Recommendation model using NCF

NCF is an algorithm based on a paper presented at the International World Wide Web Conference in 2017. It is an algorithm that covers the limitations of linear matrix factorization, which is often used in existing recommendation systems, with collaborative filtering based on the neural net. By adding non-linearity through the neural net, the authors were able to model a more complex relationship between users and items. The data for NCF is interaction data where users react to items, and the overall structure of the model is shown in the following figure (source: https://arxiv.org/abs/1708.05031).

NCF Model

Although NCF has a simple model architecture, it has shown a good performance, which is why we chose it to be the prototype for our MLOps platform. For more information about the model, refer to the paper Neural Collaborative Filtering.
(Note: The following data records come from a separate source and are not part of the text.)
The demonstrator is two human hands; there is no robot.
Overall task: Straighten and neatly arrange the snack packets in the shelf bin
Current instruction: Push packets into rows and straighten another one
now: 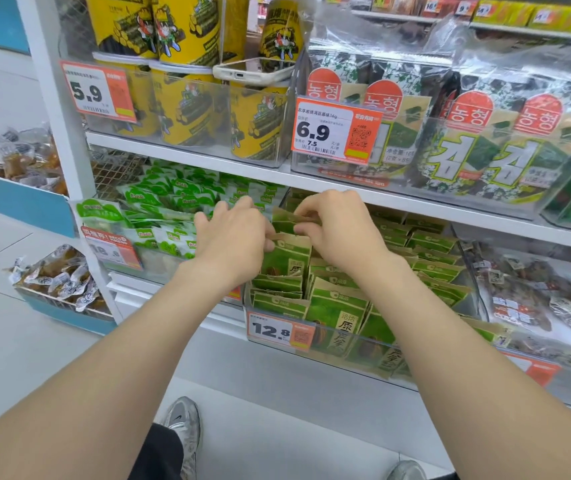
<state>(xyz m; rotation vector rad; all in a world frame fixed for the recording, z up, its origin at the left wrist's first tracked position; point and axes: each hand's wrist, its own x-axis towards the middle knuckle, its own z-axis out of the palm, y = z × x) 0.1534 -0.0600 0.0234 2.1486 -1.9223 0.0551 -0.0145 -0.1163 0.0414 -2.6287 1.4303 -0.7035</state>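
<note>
White metal shelf unit (52, 133), middle tier. On it sits the clear plastic shelf bin (246, 299), orange price tag (282, 329) on its front wall.

Bin holds green and tan paper snack packets (336, 306) standing on edge in rows running front to back. Front ones are roughly upright. Those in the right row lean and overlap, with uneven tops.

Both arms reach in over the left row, toward the back of the bin.

Right grip (339, 230): thumb and fingers pinch the top edge of one rear packet (286, 220), which stands higher than its neighbours.

Left grip (235, 233): fingers curled at the top left corner of the next packet forward (289, 258). Cannot tell whether they pinch it or only touch it.

Key relation: the rear packet lies between the two grips, its top edge running left to right and its faces turned front and back. It hangs just below the right fingertips (299, 213), so the right is the nearer. Judgement: the next move calls for pressing it straight down into the gap behind the forward packet, with the left bracing that row.
</note>
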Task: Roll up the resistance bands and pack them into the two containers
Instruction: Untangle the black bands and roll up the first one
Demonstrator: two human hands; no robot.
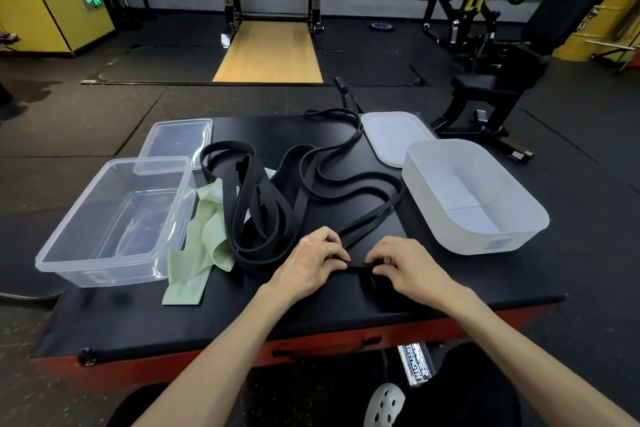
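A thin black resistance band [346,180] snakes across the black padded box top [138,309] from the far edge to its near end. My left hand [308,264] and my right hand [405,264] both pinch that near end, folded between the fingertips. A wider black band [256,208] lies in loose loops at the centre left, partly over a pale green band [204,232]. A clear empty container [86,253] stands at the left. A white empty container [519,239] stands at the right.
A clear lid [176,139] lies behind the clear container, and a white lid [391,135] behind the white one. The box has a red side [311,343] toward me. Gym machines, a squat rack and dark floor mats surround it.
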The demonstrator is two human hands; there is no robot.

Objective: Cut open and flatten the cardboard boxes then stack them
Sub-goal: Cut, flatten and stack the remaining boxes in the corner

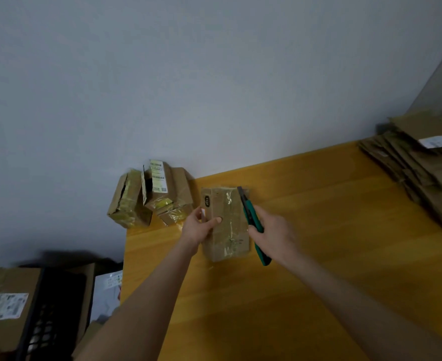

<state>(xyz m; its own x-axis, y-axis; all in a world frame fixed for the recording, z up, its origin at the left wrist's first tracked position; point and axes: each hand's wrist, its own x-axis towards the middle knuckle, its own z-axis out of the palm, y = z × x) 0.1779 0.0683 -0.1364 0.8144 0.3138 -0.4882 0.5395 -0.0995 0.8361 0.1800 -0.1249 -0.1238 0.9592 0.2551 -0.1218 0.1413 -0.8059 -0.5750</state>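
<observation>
**Knife held along a taped box, blade pointing away**

Wood fills most of the lower view: a yellow table (318, 256) carries everything the hands work on. Far to the right of the grip, at the table's back edge, lies a stack of flattened cardboard (420, 175), its sheets fanned and overlapping, with a white label on the top one. Down to the left of the grip, off the table, stands a labelled carton (4, 303) with a black crate (50, 308) beside it. That corner is dark, and what either holds cannot be told.

Just beyond the left hand, at the table's far left corner, three taped boxes (152, 196) lean against each other. All are unflattened, and the middle one bears a printed label.

Between the two hands rests the small box (227, 230), flat on the table, sealed with clear tape so its contents are hidden. Its long axis runs away from the person, and the far end carries a black mark at its left corner.

Along the small box's right edge is the knife (249, 216), with a teal handle. Its long axis is nearly parallel to the box, tilted slightly, and the dark blade end points away from the person, reaching the box's far right corner. The butt of the handle sticks out below the grip, toward the person.

The left hand (199, 227) clasps the small box's left side, thumb pressed on the top face and fingers curled round the edge. The right hand (274, 233) is wrapped round the middle of the knife handle.
</observation>
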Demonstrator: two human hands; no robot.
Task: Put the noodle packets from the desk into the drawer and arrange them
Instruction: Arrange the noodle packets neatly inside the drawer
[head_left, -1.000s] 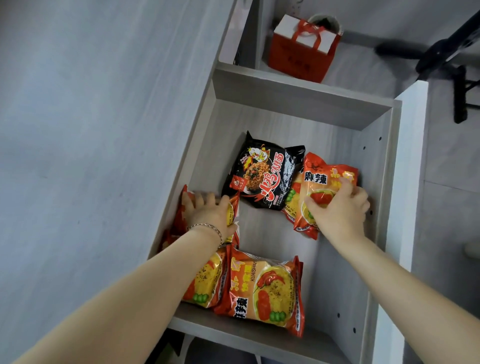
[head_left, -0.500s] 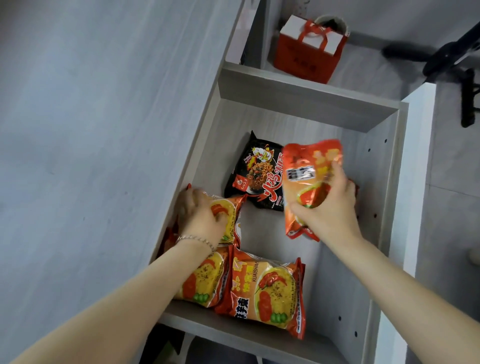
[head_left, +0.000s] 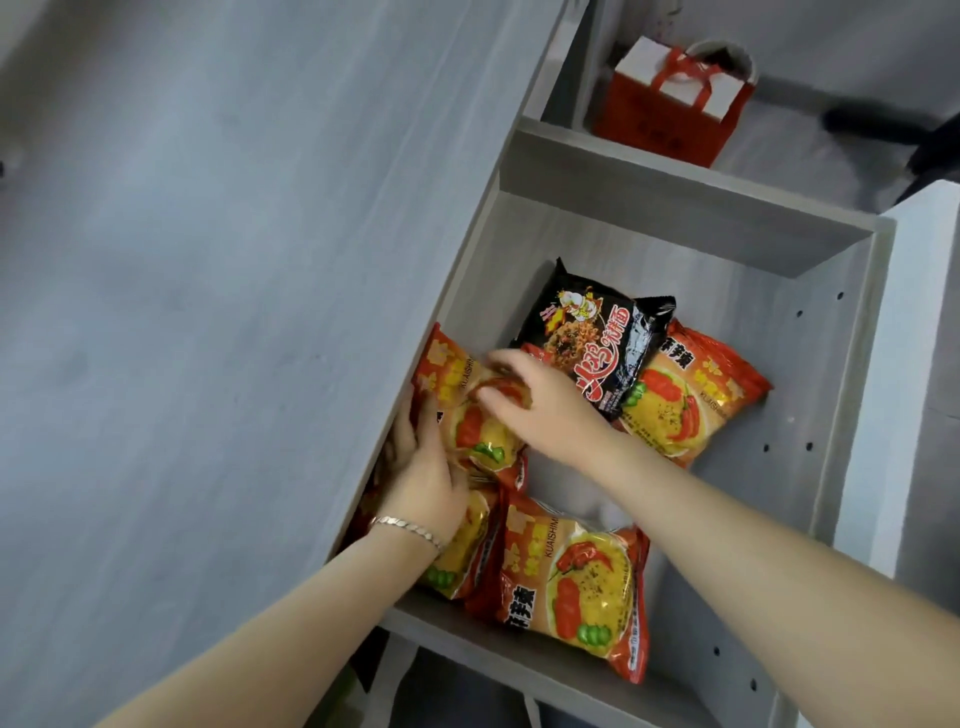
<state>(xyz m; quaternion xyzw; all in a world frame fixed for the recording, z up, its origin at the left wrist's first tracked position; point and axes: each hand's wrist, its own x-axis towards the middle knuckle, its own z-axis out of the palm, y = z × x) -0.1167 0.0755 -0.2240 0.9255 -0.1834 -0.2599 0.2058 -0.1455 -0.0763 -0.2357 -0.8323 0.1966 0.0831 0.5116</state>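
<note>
A single head-worn view looks steeply down and forward from close above the open grey wood-grain drawer (head_left: 836, 395), which fills the centre and right. The pale grey laminate desk top (head_left: 208, 312) takes up the left. Both bare forearms enter from the near edge. At the far edge sits a red paper gift bag (head_left: 670, 111).

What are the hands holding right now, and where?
Both hands grip one orange noodle packet: right hand at its top, left hand at its left edge.

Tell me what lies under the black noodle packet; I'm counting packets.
An orange noodle packet sticks out from under the black noodle packet's right edge. Anything else beneath is hidden.
</note>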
In the following sections, we discuss how this solution helped us build the aforementioned MLOps components:

  • Data preprocessing
  • Automating model training and deployment
  • Real-time inference through model serving
  • CI/CD structure

MLOps component 1: Data preprocessing

For NCF, we used user-item interaction data, which requires significant resources to process the raw data collected at the application and transform it into a form suitable for learning. With Amazon EMR, which provides fully managed environments like Apache Hadoop and Spark, we were able to process data faster.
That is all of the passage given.